MCN Columnists
Leonard Klady

By Leonard Klady

The Weekend Report: March 25, 2012

Starved For Inattention

The Hunger Games set a slew of records and debuted to a jaw dropping estimated $153.6 million. Nuff said.

The competition decided there was little point to even consider a counter-programmer. But in the niches Bollywood offered Agent Vinod that bowed to an OK $440,000 at 121 venues.

There were also a few limited freshmen that showed signs of life. The Raid: Redemption, an urban shootout, grossed $219,000 from 14 locations while the Brit period drama The Deep Blue Sea fared fair with $113,400 on 28 screens. The frame’s handful of exclusive generated generally disappointing results.

The anticipation for The Hunger Games was palpable. The popularity of its series of young adult novels was likened to the Harry Potter books … albeit slightly more sophisticated and unquestionably more sober sided. Pundits could not image anything less than a $100 million debut and tracking pegged it at between $130 million and $135 million in the days leading up to its release.

Neither the film’s Thursday midnights of $19.7 million nor Friday additional box office of $48.5 million indicated that the prognostications were off track. Saturday was expected to experience a downturn but (previews aside) stunned the industry with a slight boost and estimates quickly shot up by $20 million.

As for records Hunger can claim the biggest domestic opening for a non-sequel and slots third all-time behind the Harry Potter finale and The Dark Knight. It also fueled the biggest weekend box office outside a holiday session. It also opened day and date in 57 international territories and scored an impressive estimated $60 million that should eventually provide it for the sort of business experienced by the recent Twilight installments.

Exit demos also provided a bit of a surprised. While its 61% female tilt wasn’t really a shocker what stood out was that less than half the crowd was under the age of 25 years; specifically 44%. All this ultimately bodes well in the coming weeks as the current momentum is likely to bring in a younger male crowd.

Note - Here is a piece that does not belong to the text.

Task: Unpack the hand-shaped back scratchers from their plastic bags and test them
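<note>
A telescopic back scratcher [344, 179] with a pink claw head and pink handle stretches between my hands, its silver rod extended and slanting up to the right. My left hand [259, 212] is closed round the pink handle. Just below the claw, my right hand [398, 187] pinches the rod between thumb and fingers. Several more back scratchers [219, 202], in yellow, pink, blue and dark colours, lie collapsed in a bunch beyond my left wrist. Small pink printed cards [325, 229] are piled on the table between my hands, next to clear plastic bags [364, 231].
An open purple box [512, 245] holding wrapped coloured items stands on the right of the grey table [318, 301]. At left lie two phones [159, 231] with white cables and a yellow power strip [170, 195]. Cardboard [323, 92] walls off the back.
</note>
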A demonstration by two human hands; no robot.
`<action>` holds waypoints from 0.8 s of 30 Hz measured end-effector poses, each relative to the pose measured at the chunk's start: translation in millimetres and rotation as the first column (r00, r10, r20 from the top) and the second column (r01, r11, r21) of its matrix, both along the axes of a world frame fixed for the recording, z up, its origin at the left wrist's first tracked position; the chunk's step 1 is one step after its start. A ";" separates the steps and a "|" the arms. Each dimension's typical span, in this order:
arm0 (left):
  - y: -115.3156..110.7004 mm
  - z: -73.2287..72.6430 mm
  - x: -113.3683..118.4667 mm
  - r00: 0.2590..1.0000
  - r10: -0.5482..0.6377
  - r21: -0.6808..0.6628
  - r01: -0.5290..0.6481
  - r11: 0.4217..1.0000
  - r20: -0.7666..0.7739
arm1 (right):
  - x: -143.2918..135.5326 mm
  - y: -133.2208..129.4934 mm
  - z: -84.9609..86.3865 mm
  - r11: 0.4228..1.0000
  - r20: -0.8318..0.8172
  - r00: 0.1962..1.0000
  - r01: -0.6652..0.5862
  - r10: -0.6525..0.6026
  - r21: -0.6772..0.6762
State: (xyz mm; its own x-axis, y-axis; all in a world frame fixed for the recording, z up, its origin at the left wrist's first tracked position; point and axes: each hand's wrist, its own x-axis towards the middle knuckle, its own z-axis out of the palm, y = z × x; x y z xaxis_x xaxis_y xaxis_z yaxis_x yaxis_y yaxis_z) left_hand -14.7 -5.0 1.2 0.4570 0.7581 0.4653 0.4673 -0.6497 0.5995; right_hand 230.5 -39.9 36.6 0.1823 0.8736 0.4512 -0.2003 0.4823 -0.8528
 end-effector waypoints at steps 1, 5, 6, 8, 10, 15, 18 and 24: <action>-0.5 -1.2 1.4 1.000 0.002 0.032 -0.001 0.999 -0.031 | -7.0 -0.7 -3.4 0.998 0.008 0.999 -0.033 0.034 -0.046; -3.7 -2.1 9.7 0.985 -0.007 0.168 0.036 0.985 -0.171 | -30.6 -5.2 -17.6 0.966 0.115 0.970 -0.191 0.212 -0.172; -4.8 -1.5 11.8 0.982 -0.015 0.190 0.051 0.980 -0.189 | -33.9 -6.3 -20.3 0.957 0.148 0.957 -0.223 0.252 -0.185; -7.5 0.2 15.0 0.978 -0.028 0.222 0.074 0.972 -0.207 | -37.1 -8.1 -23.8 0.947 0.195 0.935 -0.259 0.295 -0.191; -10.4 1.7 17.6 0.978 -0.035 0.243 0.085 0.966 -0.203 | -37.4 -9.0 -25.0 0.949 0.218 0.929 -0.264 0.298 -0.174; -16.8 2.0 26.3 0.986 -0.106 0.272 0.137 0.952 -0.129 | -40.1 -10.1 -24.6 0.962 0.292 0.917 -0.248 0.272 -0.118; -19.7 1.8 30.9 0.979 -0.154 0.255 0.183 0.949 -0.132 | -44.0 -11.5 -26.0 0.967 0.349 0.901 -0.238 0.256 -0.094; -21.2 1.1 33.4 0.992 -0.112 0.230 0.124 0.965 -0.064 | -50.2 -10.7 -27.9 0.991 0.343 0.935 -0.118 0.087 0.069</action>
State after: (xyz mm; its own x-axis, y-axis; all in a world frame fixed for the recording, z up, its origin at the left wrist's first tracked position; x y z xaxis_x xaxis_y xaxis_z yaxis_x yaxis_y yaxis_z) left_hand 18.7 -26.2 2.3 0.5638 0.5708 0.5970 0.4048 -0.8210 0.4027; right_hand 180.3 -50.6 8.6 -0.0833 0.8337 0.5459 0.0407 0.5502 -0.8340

The Hunger Game accounted for more than 70% of weekend admission that should add up to roughly $212 million. That was sufficient for a 97% boost from last weekend’s tally and 79% better than last year’s gross when debuts of Diary of a Wimpy Kid: Rodrick Rules and Sucker Punch opened respectively to $23.7 million and $19 million.

Holdover titles generally took 50% hits in the wake of The Hunger tsunami. The weather notwithstanding, summer definitely arrived early in 2012.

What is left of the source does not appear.